La journée de 24 heures ne suffit plus. Les séminaires de gestion du temps - supposés régler cette épineuse question - foisonnent. Rares, toutefois, sont les formations en management traitant le rapport particulier, singulier, qu'entretient chaque être humain avec le temps. Car nous ne le vivons pas tous de la même manière…


Il y a le temps qui se gère…

Ursuline, par exemple, aborde le temps comme une séquence de moments, qu'elle occupe de façon concrète et active. Pour Isidore, c'est différent: le temps est le laps - en semaines ou mois - nécessaire pour atteindre le résultat convoité. Avec Philomène, le temps devient étape de développement, cycle d'apprentissage, sur quelques années. Quant à Séverin, il structure le temps, le planifie à long terme: jeune trentenaire, il orchestre déjà sa retraite.

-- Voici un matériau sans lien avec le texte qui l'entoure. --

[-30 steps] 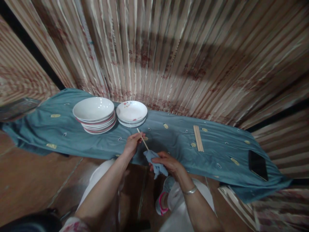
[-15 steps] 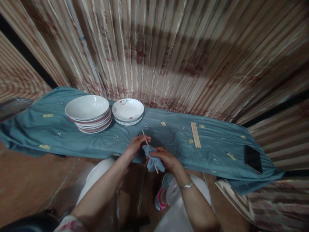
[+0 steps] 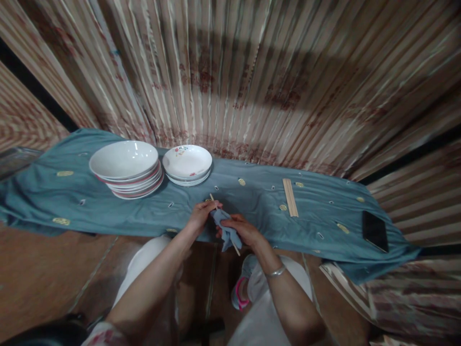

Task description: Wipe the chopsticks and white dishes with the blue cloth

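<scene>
Between my hands a single wooden chopstick [image 3: 236, 249] slants over the near edge of the cloth-covered table. My left hand [image 3: 202, 214] is closed on its upper part, with the tip poking out above the fingers. A crumpled blue cloth [image 3: 230, 234] is wrapped around the stick's middle and lower part. My right hand [image 3: 242, 228] is closed on that cloth, thumb on top. The lower end of the chopstick comes out below the cloth. Farther right, several chopsticks [image 3: 290, 197] lie side by side on the tablecloth.
A stack of large white bowls [image 3: 124, 161] stands at the left of the teal tablecloth [image 3: 252, 206]. Beside it is a stack of smaller flowered plates [image 3: 188, 163]. A black phone [image 3: 375, 230] lies near the right end. Pleated curtains [image 3: 230, 72] hang behind the table.
My hands have come closer together on the chopstick, and the blue cloth has shifted up along it towards my left hand. The view has moved slightly; the bowls, plates and other chopsticks stay put.
</scene>
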A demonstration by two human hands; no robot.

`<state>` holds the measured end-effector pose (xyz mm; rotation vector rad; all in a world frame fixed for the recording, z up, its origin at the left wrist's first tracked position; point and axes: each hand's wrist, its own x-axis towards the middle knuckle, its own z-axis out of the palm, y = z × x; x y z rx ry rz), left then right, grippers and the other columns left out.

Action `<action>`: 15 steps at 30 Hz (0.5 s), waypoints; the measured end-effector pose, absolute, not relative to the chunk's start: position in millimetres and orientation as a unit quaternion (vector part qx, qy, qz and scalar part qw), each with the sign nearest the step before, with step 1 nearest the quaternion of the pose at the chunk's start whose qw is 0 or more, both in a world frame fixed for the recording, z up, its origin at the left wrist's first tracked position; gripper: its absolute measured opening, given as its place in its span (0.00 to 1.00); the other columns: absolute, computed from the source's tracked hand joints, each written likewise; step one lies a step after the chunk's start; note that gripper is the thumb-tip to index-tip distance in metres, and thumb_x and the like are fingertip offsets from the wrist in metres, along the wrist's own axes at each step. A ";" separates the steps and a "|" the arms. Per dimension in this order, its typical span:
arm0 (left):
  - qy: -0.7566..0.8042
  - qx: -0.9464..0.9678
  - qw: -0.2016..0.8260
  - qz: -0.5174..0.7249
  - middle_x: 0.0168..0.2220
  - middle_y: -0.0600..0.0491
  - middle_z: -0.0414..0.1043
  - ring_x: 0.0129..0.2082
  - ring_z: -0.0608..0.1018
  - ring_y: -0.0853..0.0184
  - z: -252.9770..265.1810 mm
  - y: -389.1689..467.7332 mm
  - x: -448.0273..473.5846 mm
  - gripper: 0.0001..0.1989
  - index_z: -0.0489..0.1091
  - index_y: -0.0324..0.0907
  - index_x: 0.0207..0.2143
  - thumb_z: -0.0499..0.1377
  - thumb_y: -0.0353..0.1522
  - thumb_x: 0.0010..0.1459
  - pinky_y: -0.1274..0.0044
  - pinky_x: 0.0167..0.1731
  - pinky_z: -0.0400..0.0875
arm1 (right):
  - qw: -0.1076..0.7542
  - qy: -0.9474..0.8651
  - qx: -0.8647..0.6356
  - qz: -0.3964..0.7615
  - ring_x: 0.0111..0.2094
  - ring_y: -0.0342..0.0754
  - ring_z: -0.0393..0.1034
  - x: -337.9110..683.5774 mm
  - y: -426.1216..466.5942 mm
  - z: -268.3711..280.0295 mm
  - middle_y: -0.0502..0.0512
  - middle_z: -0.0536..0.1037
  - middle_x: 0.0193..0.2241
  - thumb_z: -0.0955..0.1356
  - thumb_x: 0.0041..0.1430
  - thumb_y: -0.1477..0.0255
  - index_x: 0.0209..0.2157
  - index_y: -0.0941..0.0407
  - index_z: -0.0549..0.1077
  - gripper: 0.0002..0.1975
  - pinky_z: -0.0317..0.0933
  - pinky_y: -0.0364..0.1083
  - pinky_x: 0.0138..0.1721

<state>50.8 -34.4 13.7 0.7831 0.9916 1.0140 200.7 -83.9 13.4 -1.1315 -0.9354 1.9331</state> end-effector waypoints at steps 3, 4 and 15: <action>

Ces quatre personnages partagent un point commun: ils s'inscrivent dans le cadre du temps qui passe. Qui se mesure. Qui se gère, donc. 

…et celui qui ne se gère pas

Hélas pour les mécaniciens du management et leurs recettes prêtes à appliquer: 50% des gens ont une toute autre relation au temps.

A commencer par Octavie, pour qui le temps est éternité: elle n'agit pas pour elle mais pour les générations futures. Avec Sylvestre, le temps prend une couleur émotionnelle, il se dilate et se contracte, selon l'ambiance. Noisette, pour sa part, vit hors du temps: elle n'en a jamais assez pour réaliser ses multiples idées. Léopold, enfin, subit le temps comme une contrainte et craint de vieillir, faute d'élixir de jouvence...

Tapez «Time management» – ou son équivalent en français – sur Google. Parmi les millions de pages affichées, combien abordent-elles l'indispensable personnalisation de la gestion du temps?